**DIRECTIONS FOR THIS TASK**
Set down, please, exactly the lines below that run from the line with "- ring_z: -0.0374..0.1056" to the line with "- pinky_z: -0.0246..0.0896", both lines included.
######
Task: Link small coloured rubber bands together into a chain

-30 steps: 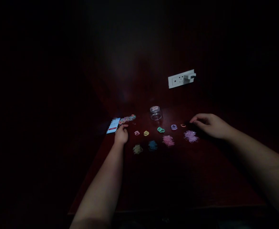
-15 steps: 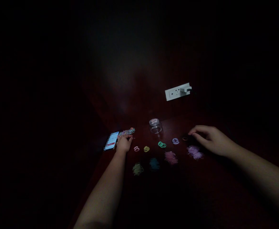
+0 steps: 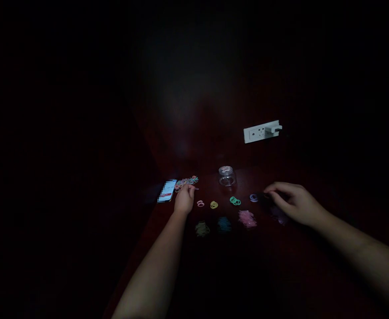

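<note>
My left hand (image 3: 184,198) is at the near edge of a mixed heap of small coloured elastic hair bands (image 3: 188,181), thumb and finger pinched. A thin purple band (image 3: 196,189) pokes out from those fingertips. My right hand (image 3: 292,200) hovers at the right with thumb and forefinger together; whatever is between them is too dark to make out. Left of its fingertips lie purple bands (image 3: 254,198). Further left are green bands (image 3: 235,201), yellow bands (image 3: 214,204) and pink bands (image 3: 200,204). A purple pile (image 3: 281,216) is partly hidden beneath my right hand.
A clear lidded jar (image 3: 227,178) stands toward the back. A lit phone (image 3: 170,188) lies left of the heap. Nearer me are a pink pile (image 3: 247,219), a blue pile (image 3: 224,224) and a yellowish pile (image 3: 202,228). A wall socket (image 3: 261,131) holds a plug.
The view has shifted, moving everything rightward. My left fingers have gone from resting at the heap to pinching a purple band. The orange-brown band near my right fingertips no longer shows.
</note>
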`<state>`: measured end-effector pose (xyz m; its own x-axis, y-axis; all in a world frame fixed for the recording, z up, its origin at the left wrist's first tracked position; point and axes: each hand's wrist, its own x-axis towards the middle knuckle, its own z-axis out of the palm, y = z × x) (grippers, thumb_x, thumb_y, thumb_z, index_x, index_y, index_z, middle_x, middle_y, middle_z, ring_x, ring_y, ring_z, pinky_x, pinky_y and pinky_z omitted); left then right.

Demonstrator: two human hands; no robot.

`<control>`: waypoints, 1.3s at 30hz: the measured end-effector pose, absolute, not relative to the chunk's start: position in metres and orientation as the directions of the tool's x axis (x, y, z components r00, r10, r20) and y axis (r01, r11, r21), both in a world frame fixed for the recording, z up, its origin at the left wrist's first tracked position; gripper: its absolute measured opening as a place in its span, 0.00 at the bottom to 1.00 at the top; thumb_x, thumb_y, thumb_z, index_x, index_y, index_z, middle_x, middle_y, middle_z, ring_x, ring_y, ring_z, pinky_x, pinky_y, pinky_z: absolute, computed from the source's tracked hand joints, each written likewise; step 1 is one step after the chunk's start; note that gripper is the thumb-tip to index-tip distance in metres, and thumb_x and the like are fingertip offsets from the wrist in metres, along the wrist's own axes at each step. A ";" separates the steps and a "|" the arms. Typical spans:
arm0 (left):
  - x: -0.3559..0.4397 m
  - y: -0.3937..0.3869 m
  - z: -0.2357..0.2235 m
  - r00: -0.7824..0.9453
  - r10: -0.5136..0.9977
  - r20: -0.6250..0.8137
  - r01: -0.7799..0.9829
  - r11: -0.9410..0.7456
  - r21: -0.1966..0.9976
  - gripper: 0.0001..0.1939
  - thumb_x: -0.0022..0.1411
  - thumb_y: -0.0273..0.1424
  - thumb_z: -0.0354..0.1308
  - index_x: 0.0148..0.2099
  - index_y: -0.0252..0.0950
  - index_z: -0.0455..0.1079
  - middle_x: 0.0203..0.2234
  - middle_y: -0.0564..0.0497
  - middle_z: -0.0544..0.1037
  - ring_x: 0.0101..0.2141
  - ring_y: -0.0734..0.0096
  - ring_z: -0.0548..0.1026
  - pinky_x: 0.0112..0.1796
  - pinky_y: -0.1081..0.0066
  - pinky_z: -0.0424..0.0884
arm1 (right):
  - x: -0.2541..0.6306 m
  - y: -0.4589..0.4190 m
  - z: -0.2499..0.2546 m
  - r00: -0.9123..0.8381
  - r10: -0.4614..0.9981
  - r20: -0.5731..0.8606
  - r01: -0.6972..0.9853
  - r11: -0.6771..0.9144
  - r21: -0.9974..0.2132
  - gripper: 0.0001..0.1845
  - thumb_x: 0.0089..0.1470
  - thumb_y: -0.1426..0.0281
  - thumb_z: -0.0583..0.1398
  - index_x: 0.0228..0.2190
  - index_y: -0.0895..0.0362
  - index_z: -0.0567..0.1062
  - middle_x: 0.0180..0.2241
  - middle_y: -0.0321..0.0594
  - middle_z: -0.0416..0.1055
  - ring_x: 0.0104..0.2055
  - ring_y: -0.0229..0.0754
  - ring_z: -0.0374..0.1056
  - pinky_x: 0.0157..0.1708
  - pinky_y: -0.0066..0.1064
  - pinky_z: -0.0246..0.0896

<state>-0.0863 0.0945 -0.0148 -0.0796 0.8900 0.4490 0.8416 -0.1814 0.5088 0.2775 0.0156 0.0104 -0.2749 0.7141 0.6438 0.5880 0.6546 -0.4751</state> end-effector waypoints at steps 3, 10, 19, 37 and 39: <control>-0.060 0.059 -0.003 -0.044 0.888 0.458 0.798 -0.245 0.551 0.12 0.71 0.35 0.47 0.42 0.36 0.70 0.37 0.48 0.79 0.38 0.66 0.77 0.43 0.67 0.70 | 0.247 0.010 0.020 -0.392 0.657 0.644 0.564 0.725 -0.396 0.08 0.58 0.70 0.56 0.35 0.56 0.76 0.34 0.42 0.76 0.36 0.45 0.73 0.37 0.37 0.67; 0.004 -0.008 0.019 0.115 0.833 0.541 0.590 -0.496 0.637 0.07 0.68 0.31 0.52 0.39 0.38 0.70 0.36 0.51 0.78 0.38 0.70 0.75 0.40 0.71 0.68 | 0.187 -0.011 0.029 -0.348 0.732 0.586 0.539 0.668 -0.514 0.18 0.55 0.71 0.60 0.48 0.55 0.70 0.32 0.36 0.72 0.26 0.38 0.66 0.29 0.32 0.63; 0.010 -0.012 0.012 0.255 0.818 0.515 0.593 -0.553 0.586 0.07 0.68 0.31 0.53 0.38 0.37 0.70 0.34 0.52 0.77 0.35 0.72 0.74 0.40 0.72 0.67 | 0.203 -0.008 0.016 -0.368 0.637 0.677 0.433 0.762 -0.481 0.08 0.56 0.72 0.61 0.41 0.56 0.74 0.30 0.37 0.68 0.28 0.38 0.64 0.28 0.30 0.60; 0.011 -0.021 0.013 0.344 0.750 0.565 0.486 -0.657 0.576 0.08 0.64 0.34 0.59 0.44 0.38 0.70 0.36 0.50 0.77 0.36 0.71 0.75 0.40 0.69 0.72 | 0.211 -0.005 0.014 -0.410 0.642 0.647 0.402 0.764 -0.504 0.04 0.58 0.69 0.60 0.33 0.55 0.76 0.29 0.38 0.68 0.26 0.37 0.62 0.26 0.30 0.57; 0.011 -0.021 0.014 0.339 0.746 0.573 0.502 -0.658 0.561 0.07 0.63 0.33 0.61 0.43 0.38 0.70 0.35 0.51 0.77 0.35 0.71 0.75 0.39 0.69 0.71 | 0.211 -0.005 0.014 -0.415 0.643 0.644 0.395 0.765 -0.509 0.04 0.58 0.69 0.60 0.33 0.55 0.76 0.29 0.38 0.68 0.26 0.37 0.62 0.26 0.30 0.57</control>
<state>0.0114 -0.0214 0.0139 0.3387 0.7462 0.5731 0.5020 -0.6585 0.5606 0.2114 -0.0046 0.0138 -0.4154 0.6429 0.6435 0.3952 0.7647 -0.5089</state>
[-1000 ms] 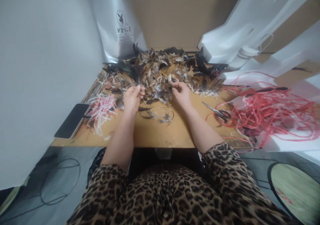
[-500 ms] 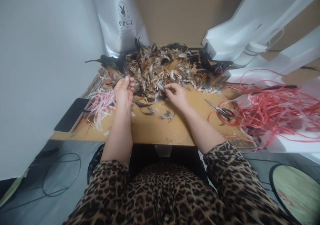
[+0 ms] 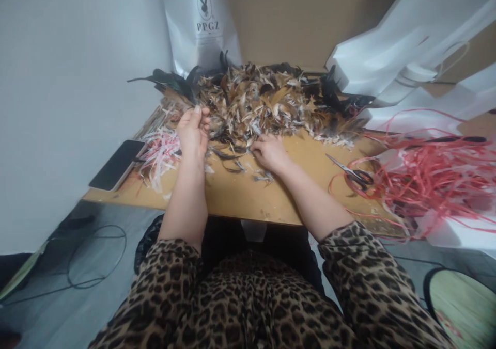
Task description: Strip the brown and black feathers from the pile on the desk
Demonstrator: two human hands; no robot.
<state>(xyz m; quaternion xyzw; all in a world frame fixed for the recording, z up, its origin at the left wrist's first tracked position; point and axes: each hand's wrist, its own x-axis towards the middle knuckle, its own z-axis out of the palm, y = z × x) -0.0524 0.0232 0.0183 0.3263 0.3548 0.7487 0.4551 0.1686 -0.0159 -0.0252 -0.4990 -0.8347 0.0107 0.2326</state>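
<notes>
A heap of brown, black and white feathers [image 3: 267, 98] covers the back of the wooden table [image 3: 248, 196]. My left hand [image 3: 192, 132] is raised at the heap's left edge, its fingers closed round a bunch of dark feathers [image 3: 174, 83] that fan up and to the left. My right hand [image 3: 268, 151] rests low on the table at the heap's front edge, fingers curled and pinching among loose feathers; what it holds is too small to make out.
Scissors [image 3: 351, 171] lie right of my right hand beside a tangle of red string [image 3: 426, 173]. A phone [image 3: 117, 164] lies on the table's left edge next to pink and white strips [image 3: 163, 153]. A silver bag [image 3: 207, 26] stands behind; white bags [image 3: 406, 39] are at right.
My left hand drew a bunch of dark feathers out of the heap and lifted it to the left. My right hand dropped from the heap's edge toward the table.
</notes>
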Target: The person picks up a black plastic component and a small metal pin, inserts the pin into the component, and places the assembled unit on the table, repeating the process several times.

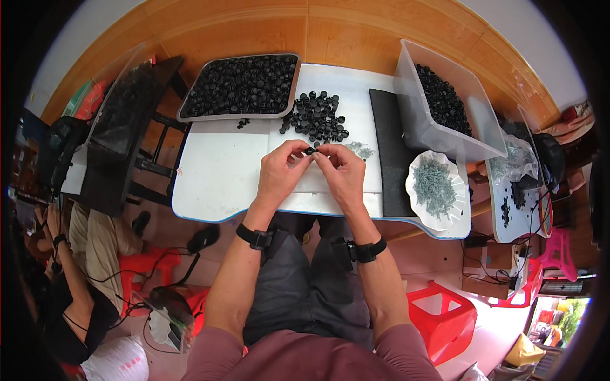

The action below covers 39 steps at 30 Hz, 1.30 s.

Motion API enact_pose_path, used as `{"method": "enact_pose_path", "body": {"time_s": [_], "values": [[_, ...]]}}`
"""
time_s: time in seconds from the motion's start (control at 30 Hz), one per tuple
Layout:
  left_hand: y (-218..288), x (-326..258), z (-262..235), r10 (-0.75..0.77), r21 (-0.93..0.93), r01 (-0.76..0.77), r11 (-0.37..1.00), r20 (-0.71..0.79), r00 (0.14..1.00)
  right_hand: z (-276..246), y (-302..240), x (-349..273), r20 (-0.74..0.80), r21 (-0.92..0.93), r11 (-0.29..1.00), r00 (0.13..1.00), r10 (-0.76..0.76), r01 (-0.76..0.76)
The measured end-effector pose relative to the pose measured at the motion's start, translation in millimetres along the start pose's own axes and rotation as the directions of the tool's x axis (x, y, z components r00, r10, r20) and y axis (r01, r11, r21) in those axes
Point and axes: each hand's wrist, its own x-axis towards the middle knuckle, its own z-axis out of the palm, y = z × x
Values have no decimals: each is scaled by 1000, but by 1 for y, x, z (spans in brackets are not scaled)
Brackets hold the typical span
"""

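My left hand (279, 170) and my right hand (344, 173) meet above the white table (216, 166). Thumbs and fingertips of both pinch one small black plastic part (310, 151); the fingers partly cover it. Just beyond them lies a loose heap of round black plastic pieces (316, 114). Some small translucent grey-green slender pieces (361, 150) are scattered beside my right hand. More of these thin pieces (434, 185) fill a white scalloped dish (446, 222) farther right.
A metal tray (297, 77) full of black pieces stands back left, with a few crumbs of black below it. At the right are a black mat (392, 152) and a clear plastic bin (438, 141) holding black parts. A red stool (443, 320) stands right; another person's arm (76, 289) shows left.
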Motion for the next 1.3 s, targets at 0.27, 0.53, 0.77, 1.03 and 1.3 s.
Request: {"method": "enact_pose_path", "body": {"time_s": [0.27,0.53,0.77,1.03,1.3], "values": [[7,0,-3,47,-57,-46,997,26,999,-1,-3,0,18,67,993,995,97,-98],[9,0,-4,66,-64,-64,996,20,998,-4,-6,0,75,143,972,981,177,-186],[8,0,-3,53,-68,-51,996,18,998,-4,-2,1,91,133,978,985,148,-159],[8,0,-4,58,-52,-55,997,43,997,-3,-2,0,89,181,976,990,106,-121],[9,0,-3,53,-37,-51,998,56,997,-4,-3,0,51,161,978,991,126,-133]]}}
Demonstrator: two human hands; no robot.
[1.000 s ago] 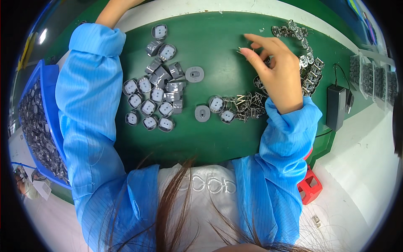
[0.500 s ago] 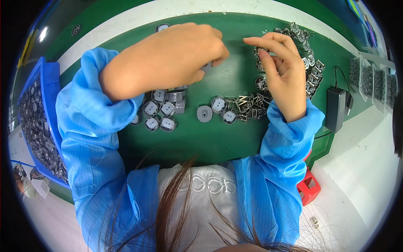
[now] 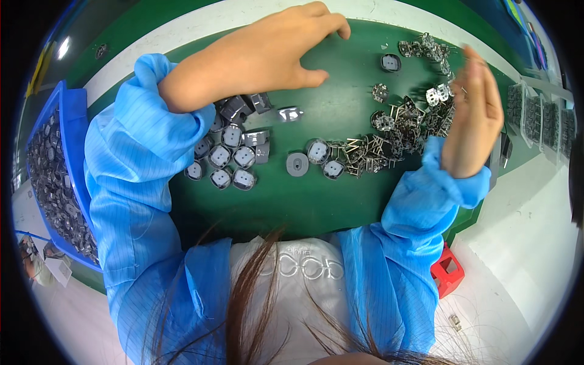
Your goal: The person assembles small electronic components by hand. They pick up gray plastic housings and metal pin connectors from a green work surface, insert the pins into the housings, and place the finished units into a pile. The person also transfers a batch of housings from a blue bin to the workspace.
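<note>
Head view: green worktop [image 3: 274, 210], glossy, its far edge bordered by a white strip [image 3: 201, 27]. Blue bin [image 3: 74, 134], filled with small grey parts, at the worktop's left edge. Red stool [image 3: 449, 271], beyond the near right corner. Left hand [image 3: 274, 48], over the far left area, pointing right; thumb and fingers wide apart, nothing seen between them. Right hand [image 3: 474, 115], near the right edge, fingers toward the far edge, blurred; I cannot tell whether they hold anything. Pinned parts [image 3: 371, 152], heaped right of middle, pins pointing every way. Grey housings [image 3: 244, 157], clustered left, many white-face up. Single housing [image 3: 390, 62], near the far edge, white face up, long axis roughly left to right.
</note>
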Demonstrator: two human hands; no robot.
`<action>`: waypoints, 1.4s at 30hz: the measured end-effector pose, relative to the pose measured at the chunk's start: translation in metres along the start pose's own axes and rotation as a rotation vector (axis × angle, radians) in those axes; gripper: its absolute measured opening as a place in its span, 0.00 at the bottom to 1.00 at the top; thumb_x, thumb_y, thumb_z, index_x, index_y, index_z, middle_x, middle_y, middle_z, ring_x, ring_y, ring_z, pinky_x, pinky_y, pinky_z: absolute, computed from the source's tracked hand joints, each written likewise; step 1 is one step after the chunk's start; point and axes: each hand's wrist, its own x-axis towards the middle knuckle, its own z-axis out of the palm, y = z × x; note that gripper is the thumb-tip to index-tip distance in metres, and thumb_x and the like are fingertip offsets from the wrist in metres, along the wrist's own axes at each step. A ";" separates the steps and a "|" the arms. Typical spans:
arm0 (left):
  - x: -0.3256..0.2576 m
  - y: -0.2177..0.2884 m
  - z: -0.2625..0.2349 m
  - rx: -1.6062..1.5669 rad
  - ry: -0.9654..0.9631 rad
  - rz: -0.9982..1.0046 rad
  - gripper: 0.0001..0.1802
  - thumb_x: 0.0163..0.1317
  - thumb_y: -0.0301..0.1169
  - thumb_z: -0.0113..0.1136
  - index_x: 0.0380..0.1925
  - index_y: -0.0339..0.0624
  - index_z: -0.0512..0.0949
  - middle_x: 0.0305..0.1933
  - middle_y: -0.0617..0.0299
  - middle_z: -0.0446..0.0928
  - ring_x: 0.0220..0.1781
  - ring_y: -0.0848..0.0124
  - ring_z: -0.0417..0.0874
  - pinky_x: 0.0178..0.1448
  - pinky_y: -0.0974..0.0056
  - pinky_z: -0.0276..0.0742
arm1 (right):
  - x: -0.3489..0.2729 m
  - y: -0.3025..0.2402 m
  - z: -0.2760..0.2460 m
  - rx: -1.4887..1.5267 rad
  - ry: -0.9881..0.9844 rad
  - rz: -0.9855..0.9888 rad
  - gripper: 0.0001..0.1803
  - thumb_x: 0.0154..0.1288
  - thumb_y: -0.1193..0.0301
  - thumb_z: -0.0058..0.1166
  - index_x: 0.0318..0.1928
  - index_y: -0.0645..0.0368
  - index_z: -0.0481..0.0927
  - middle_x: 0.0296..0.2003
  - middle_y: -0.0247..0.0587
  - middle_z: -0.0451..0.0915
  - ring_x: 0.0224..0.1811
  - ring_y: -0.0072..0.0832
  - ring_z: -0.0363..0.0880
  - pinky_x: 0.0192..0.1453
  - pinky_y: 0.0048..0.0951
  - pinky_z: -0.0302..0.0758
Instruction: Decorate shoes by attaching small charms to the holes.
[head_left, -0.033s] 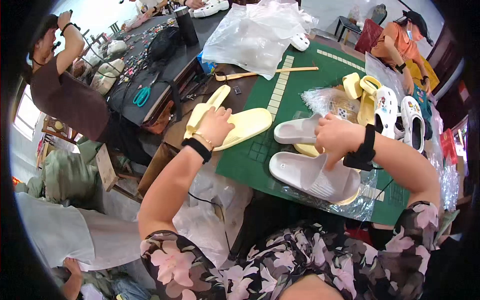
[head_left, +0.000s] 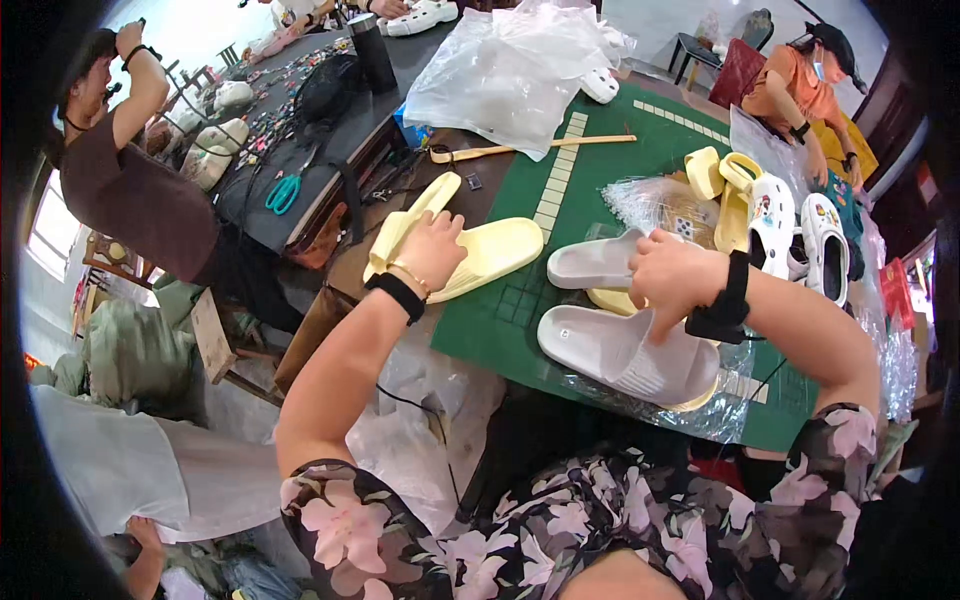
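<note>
My left hand (head_left: 432, 256) is closed over the strap area of a pair of pale yellow slide sandals (head_left: 505, 246) at the table's left edge. The other yellow sandal (head_left: 437, 192) lies partly behind it. On the right, my right hand (head_left: 678, 270) grips a pair of pale grey-white slide sandals, fingers over the far sandal (head_left: 590, 264) and thumb down at the near one (head_left: 600, 345). Another yellow sandal (head_left: 612, 300) shows beneath the white pair. My fingertips are partly hidden in both hands.
The green mat (head_left: 590, 190) also carries yellow slides (head_left: 733, 215), decorated white clogs (head_left: 772, 215), a bundle of clear plastic (head_left: 655, 205) and a wooden stick (head_left: 580, 140). Plastic bags (head_left: 510, 70) lie behind. Scissors (head_left: 284, 193) rest on the dark table; co-workers (head_left: 130, 190) are nearby.
Hardly anything differs. The yellow sandals under my left hand sit very slightly lower and further left; my right hand stays on the white sandals.
</note>
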 end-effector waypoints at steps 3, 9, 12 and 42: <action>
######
**ANSWER TO THE PROBLEM**
  - ring_z: -0.0374..0.1056
  - pinky_x: 0.0157..0.1708
  - pinky_y: -0.0066..0.1064
  - pinky_z: -0.0246..0.0896

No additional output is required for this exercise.